* Problem statement: The whole listing must be returned exactly, with no line missing.

─── Data section ───

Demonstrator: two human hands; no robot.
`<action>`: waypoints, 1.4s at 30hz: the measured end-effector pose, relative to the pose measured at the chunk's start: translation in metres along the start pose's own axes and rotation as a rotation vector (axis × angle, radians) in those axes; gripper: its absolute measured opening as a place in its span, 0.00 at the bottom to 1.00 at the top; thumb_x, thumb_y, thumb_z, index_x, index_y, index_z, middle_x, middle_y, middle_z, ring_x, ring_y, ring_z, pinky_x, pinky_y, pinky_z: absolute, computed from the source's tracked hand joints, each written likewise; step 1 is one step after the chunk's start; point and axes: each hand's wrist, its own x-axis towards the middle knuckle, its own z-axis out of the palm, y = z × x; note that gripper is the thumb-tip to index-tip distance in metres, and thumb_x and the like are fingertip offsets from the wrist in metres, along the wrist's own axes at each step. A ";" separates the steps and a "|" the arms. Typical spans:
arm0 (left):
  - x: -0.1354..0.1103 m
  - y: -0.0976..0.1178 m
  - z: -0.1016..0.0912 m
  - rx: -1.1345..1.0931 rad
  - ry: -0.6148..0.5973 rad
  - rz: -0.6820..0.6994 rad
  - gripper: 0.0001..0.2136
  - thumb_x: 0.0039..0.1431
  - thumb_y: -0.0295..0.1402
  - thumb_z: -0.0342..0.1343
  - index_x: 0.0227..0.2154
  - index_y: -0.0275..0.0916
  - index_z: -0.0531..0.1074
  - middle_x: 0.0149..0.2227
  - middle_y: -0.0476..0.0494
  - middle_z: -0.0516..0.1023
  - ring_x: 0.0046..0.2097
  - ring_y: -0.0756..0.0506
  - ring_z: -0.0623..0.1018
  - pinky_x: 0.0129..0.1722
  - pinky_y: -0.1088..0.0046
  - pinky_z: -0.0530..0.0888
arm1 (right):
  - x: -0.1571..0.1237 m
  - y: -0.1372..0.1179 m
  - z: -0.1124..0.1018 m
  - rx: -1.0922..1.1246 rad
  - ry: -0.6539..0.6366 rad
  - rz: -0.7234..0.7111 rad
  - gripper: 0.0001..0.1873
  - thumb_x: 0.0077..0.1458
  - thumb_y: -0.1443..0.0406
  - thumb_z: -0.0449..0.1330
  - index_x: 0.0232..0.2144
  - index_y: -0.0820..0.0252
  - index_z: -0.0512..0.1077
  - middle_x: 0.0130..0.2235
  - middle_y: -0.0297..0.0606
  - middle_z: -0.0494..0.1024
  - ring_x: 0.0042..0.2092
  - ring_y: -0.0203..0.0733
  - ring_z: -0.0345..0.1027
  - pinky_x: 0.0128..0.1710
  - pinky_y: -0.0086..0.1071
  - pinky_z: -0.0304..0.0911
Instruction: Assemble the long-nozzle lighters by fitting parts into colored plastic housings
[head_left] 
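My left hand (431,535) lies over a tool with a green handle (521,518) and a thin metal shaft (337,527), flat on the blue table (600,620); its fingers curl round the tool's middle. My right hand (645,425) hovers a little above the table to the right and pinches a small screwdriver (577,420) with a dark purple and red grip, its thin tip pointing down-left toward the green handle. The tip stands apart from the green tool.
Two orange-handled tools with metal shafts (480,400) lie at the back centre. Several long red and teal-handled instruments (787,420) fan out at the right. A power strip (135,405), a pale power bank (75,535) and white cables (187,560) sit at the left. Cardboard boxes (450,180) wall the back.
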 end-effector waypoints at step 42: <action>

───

* Solution for this exercise:
Demonstrator: two human hands; no robot.
`<action>`: waypoints, 1.4s at 30hz: the measured end-effector pose, relative to the pose measured at the chunk's start: translation in metres along the start pose's own axes and rotation as a rotation vector (axis × angle, radians) in those axes; gripper: its absolute measured opening as a place in its span, 0.00 at the bottom to 1.00 at the top; thumb_x, thumb_y, thumb_z, index_x, index_y, index_z, middle_x, middle_y, middle_z, ring_x, ring_y, ring_z, pinky_x, pinky_y, pinky_z: absolute, computed from the source's tracked hand joints, each written likewise; step 1 is one step after the chunk's start; point and axes: each hand's wrist, its own x-axis towards the middle knuckle, its own z-axis out of the palm, y = z × x; note that gripper is the thumb-tip to index-tip distance in metres, and thumb_x and the like are fingertip offsets from the wrist in metres, along the wrist's own axes at each step. A ";" separates the steps and a "|" the arms. Typical spans:
arm0 (left):
  - x: -0.1354..0.1103 m
  - y: -0.0976..0.1178 m
  - z: -0.1016..0.0912 m
  - rx: -1.1345..1.0931 rad
  - ry: -0.6148..0.5973 rad
  - rz: -0.6820..0.6994 rad
  - gripper: 0.0001..0.2136
  - thumb_x: 0.0039..0.1431
  - thumb_y: -0.0295..0.1402
  - thumb_z: -0.0342..0.1343
  - index_x: 0.0227..0.2154
  - index_y: -0.0275..0.0916
  - index_z: -0.0531..0.1074
  - middle_x: 0.0149..0.2227
  - middle_y: -0.0476..0.0494
  - middle_z: -0.0516..0.1023
  - ring_x: 0.0046..0.2097
  - ring_y: -0.0756..0.0506
  - ring_z: -0.0623..0.1018
  - pinky_x: 0.0129..0.1722
  - pinky_y: -0.1088..0.0046
  - pinky_z: -0.0530..0.0888
arm1 (right):
  - x: -0.1571..0.1237 m
  - y: -0.1372..0.1179 m
  - z: -0.1124..0.1018 m
  - rx: -1.0922..1.1246 rad
  - ry: -0.6539..0.6366 rad
  - rz: -0.7234..0.7111 rad
  - gripper: 0.0001..0.1873
  - thumb_x: 0.0077..0.1458
  - thumb_y: -0.1443..0.0406
  - thumb_z: -0.0449..0.1330
  - index_x: 0.0232..0.2144
  - index_y: -0.0820..0.0252
  - index_z: -0.0512..0.1077
  - middle_x: 0.0130..0.2235
  - middle_y: -0.0297..0.0606
  - middle_z: -0.0494..0.1024
  - ring_x: 0.0042..0.2092
  - ring_y: -0.0203..0.0733
  - ring_z: -0.0345..0.1027
  - pinky_x: 0.0128..0.1710
  - pinky_y: -0.0086..0.1071
  - pinky_z: -0.0304..0.0911
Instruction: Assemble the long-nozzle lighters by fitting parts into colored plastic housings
[head_left] 
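My left hand (431,535) lies over a tool with a green handle (521,518) and a thin metal shaft (337,527), flat on the blue table (600,620); its fingers curl round the tool's middle. My right hand (645,425) hovers a little above the table to the right and pinches a small screwdriver (577,420) with a dark purple and red grip, its thin tip pointing down-left toward the green handle. The tip stands apart from the green tool.
Two orange-handled tools with metal shafts (480,400) lie at the back centre. Several long red and teal-handled instruments (787,420) fan out at the right. A power strip (135,405), a pale power bank (75,535) and white cables (187,560) sit at the left. Cardboard boxes (450,180) wall the back.
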 end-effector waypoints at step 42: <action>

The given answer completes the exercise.